Set down exactly the lines of the listing below, please, beginning with the first and ending with the line that holds "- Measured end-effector".

## [DATA]
____________________

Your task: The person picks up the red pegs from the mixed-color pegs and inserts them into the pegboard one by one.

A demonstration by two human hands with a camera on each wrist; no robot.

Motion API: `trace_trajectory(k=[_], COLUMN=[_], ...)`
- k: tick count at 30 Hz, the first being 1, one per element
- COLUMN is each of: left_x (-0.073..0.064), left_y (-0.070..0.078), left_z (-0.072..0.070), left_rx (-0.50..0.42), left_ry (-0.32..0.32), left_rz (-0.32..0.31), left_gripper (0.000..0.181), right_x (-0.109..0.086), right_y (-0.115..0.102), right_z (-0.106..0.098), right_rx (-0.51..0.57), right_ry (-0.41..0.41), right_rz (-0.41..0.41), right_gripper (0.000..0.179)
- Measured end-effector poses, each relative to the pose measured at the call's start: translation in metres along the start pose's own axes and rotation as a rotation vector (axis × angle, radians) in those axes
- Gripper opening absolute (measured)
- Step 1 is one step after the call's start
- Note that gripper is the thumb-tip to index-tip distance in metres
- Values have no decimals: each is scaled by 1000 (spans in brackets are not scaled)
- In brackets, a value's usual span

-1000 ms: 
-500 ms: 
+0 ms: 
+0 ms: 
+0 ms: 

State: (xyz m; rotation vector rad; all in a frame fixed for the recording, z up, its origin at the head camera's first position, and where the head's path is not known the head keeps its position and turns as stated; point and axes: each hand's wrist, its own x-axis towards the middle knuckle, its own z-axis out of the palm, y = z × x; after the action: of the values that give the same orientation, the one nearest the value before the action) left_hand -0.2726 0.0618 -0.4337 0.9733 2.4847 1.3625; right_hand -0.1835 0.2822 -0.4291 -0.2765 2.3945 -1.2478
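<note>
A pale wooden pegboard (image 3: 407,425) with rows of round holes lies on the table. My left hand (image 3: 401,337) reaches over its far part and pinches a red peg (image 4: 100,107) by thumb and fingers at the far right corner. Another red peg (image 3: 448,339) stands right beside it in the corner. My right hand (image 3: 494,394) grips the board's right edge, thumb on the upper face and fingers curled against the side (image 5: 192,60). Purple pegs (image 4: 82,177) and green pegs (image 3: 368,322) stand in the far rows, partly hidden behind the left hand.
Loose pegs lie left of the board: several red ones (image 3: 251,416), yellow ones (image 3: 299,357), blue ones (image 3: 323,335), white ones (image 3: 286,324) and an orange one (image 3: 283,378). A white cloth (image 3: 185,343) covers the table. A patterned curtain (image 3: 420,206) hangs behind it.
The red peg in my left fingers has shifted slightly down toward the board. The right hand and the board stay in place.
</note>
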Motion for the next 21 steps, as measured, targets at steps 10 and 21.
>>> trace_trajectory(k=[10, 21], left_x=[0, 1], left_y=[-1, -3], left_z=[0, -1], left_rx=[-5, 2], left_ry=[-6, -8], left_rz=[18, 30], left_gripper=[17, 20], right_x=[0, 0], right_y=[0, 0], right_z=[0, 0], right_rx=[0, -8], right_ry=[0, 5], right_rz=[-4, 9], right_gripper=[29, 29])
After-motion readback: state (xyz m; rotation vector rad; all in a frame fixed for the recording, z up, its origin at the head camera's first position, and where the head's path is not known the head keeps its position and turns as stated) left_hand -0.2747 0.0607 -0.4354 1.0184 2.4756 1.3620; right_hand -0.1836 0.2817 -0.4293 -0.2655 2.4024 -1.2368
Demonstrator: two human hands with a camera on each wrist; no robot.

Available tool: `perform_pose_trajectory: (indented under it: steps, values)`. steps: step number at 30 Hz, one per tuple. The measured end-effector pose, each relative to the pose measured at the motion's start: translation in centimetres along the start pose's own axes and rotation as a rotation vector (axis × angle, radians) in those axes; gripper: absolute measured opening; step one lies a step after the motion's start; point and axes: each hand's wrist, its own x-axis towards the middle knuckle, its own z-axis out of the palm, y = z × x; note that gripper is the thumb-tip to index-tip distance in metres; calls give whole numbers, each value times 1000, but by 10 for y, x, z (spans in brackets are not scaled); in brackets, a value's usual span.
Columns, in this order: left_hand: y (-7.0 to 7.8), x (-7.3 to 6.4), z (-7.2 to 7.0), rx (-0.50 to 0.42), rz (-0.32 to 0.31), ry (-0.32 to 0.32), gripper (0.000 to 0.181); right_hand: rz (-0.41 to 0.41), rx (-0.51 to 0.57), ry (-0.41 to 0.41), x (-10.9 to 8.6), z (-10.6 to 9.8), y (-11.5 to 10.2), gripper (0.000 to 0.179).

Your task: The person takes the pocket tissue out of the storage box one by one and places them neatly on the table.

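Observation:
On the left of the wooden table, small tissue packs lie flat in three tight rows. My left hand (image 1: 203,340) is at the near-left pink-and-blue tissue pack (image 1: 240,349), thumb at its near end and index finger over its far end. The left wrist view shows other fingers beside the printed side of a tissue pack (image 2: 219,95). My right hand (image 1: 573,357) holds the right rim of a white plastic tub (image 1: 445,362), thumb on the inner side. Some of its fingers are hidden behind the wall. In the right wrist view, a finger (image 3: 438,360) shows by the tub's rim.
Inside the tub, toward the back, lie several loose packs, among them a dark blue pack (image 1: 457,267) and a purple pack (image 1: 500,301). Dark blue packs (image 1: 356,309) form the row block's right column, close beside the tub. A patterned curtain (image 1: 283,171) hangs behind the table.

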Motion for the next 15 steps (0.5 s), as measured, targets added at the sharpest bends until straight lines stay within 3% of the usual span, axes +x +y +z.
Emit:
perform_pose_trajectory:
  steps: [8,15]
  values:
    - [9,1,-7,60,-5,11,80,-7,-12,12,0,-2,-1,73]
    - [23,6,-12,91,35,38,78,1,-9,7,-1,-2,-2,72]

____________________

## [ANSWER TO THIS PROBLEM]
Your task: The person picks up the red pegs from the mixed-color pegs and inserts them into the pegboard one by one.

A demonstration by two human hands with a camera on each wrist; no robot.

Motion API: `trace_trajectory(k=[_], COLUMN=[_], ...)`
- k: tick count at 30 Hz, the first being 1, one per element
- COLUMN is each of: left_x (-0.073..0.064), left_y (-0.070..0.078), left_z (-0.072..0.070), left_rx (-0.50..0.42), left_ry (-0.32..0.32), left_rz (-0.32..0.31), left_gripper (0.000..0.181), right_x (-0.109..0.086), right_y (-0.115..0.102), right_z (-0.106..0.098), right_rx (-0.51..0.57), right_ry (-0.41..0.41), right_rz (-0.41..0.41), right_gripper (0.000..0.179)
- Measured end-effector poses, each relative to the pose measured at the call's start: translation in metres along the start pose's own axes and rotation as a rotation vector (axis × angle, radians) in those axes

The submitted answer is complete.